En realidad no sabemos qué predicó Jesús en su pueblo. El tercer evangelista (Lc 4,18s) intentó llenar tal vació con un texto de Isaías 61,1s sobre la llegada de los tiempos mesiánicos en los que se ofrece la inconmensurable bondad y misericordia de Yahvé; y también este evangelista presenta a los oyentes descalificando al mensajero, “extrañados de que solo pronunciase las palabras de gracia” (Lc 4,22). La palabra de Jesús, como antaño la de Jeremías, resultó hiriente y se intentó acallarla; no cuadraba con la mentalidad de la mayoría.
Curiosa religiosidad la del auditorio de Jeremías, que parece tener en máximo aprecio al templo pero no quieren atender a la Palabra del Dios venerado en ese mismo templo. Jeremías fue confinado en lo hondo de una cisterna, y Jesús fue sencillamente desautorizado por su origen familiar y su condición de aldeano de Galilea, y a punto estuvo de ser despeñado (Lc 4,29). Jeremías es un claro predecesor de Jesús en su crítica al templo. Uno y otro vituperaban el absurdo de entretenerse en unas acciones cultuales rutinarias sin buscar y amar la voluntad de Dios, la vida según la alianza. Jeremía criticaba a los que reducían su religiosidad a decir “templo de Yahvé, templo de Yahvé” (Jr 7,4) y Jesús a quienes se conformaban con decir “Señor, Señor” (Mt 7,21). Ambos se indignaban ante palabras religiosas huecas.
Existe una escucha vulnerable y una escucha blindada, la de quien, literalmente, se deja herir (lat. vulnus = herida), afectar, y la de quién de antemano se pone una dura coraza, un espiritual chaleco antibalas que no habrá invectiva que lo penetre.

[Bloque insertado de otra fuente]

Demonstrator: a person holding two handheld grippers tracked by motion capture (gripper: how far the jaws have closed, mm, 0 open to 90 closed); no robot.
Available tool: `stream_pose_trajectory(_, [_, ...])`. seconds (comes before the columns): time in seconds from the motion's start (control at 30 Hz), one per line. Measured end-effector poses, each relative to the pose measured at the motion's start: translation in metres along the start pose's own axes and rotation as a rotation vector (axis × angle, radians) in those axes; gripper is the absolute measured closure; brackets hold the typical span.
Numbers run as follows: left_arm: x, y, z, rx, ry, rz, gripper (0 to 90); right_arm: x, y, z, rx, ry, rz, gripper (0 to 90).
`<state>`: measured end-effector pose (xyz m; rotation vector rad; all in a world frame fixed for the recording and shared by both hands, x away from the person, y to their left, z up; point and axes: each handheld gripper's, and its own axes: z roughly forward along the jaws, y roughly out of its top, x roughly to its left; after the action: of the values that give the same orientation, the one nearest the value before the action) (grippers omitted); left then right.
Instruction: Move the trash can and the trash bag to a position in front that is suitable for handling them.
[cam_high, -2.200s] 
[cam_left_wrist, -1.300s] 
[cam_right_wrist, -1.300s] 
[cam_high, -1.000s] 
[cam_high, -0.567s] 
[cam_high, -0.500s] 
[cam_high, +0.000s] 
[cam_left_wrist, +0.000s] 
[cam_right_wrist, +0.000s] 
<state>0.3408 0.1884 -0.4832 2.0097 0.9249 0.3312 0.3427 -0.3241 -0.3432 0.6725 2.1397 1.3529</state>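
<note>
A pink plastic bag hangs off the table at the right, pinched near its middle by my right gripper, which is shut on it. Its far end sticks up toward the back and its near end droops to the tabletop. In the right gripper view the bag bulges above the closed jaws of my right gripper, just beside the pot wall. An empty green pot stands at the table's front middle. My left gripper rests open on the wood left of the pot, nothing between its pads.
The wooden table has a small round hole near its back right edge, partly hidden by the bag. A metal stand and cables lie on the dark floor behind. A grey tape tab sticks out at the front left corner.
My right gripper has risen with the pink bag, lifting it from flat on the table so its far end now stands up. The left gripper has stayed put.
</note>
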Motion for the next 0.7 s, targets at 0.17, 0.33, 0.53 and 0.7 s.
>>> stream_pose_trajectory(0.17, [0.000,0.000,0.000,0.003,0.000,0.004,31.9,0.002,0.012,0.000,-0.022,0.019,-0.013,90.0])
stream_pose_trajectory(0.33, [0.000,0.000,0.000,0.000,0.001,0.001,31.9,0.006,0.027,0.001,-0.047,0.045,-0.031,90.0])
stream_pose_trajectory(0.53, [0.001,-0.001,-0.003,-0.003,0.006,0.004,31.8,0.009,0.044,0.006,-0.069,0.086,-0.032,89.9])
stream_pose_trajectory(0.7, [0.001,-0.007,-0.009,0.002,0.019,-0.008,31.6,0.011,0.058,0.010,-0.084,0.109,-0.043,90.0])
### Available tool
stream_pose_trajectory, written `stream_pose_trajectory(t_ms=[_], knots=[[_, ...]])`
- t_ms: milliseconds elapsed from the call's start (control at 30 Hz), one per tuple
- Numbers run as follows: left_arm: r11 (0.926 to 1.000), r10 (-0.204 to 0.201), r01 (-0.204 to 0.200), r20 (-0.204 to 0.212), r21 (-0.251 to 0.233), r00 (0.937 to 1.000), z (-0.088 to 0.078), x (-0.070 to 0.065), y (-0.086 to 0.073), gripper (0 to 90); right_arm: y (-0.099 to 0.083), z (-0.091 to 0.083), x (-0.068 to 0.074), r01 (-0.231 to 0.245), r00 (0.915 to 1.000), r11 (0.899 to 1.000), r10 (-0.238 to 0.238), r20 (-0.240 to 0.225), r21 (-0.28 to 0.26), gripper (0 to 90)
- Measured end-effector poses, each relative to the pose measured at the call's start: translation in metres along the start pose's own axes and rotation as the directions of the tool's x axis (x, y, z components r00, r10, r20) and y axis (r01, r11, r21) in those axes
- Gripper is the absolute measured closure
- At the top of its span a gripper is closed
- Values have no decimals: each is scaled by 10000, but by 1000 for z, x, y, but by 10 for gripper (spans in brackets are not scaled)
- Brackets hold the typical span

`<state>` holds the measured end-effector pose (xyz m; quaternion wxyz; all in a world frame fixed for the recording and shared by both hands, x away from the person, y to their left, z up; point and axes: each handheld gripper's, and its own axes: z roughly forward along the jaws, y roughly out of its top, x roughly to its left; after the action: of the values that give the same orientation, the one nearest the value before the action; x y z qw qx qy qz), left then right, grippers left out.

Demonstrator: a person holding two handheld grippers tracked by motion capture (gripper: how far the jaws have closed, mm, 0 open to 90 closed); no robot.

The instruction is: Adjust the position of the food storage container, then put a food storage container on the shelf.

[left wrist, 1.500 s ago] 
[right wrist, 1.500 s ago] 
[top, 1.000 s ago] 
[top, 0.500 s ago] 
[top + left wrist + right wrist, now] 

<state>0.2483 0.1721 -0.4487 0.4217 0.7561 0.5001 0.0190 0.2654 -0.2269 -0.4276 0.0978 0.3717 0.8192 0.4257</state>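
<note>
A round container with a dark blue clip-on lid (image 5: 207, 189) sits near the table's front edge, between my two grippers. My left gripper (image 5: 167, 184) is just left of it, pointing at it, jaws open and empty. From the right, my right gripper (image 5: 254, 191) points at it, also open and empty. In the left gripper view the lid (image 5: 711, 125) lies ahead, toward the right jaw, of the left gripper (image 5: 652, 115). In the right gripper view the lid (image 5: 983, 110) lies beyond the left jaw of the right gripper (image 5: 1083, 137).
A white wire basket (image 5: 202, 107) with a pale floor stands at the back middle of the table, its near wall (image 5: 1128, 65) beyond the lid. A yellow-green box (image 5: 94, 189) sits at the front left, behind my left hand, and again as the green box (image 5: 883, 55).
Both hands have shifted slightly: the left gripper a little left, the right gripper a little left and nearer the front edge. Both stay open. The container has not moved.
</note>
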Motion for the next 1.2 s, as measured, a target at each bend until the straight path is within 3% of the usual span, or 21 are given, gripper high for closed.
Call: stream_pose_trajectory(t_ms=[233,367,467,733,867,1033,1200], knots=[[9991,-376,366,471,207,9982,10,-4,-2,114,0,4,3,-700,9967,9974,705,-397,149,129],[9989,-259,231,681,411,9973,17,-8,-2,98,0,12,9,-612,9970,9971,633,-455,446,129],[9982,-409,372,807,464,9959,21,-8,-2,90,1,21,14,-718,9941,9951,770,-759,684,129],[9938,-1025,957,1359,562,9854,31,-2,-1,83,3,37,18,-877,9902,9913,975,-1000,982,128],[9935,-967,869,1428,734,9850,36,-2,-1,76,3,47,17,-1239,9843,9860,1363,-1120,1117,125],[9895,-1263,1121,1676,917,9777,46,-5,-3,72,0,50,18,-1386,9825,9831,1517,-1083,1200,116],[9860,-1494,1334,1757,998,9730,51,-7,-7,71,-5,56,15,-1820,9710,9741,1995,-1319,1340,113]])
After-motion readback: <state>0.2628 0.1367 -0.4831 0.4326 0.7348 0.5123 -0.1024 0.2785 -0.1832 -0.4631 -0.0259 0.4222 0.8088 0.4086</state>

Es el de quien “ya se las sabe todas”, quien “tiene la respuesta” o el pretexto, quien “ya está de vuelta”. Tal vez las palabras de Jesús en la sinagoga eran irrefutables, estaban arraigadas en pasajes bien conocidos del AT, y supuestamente aceptados; pero resultaban incómodas, hirientes, en aquel momento y hubo que adoptar otro recurso: descalificar a quien las pronunciaba. Pudo hacerse recurriendo a su origen familiar, a su oficio,… Para protegerse del escozor que la Palabra pueda producir, todo medio suele parecer válido.
Una vez más Jeremías y Jesús frente a sus oyentes blindados se convierten en símbolo de lo que nos puede suceder en tantos momentos. La pregunta para nosotros es evidente; y no nos engañemos con respuestas a medias: “eso está bien, es una buena llamada, pero quizá para después…”; por ahora “no es posible”, “no es mi momento”. Ojalá la Palabra nos hiera habitualmente, y nos dejemos herir, vulnerar.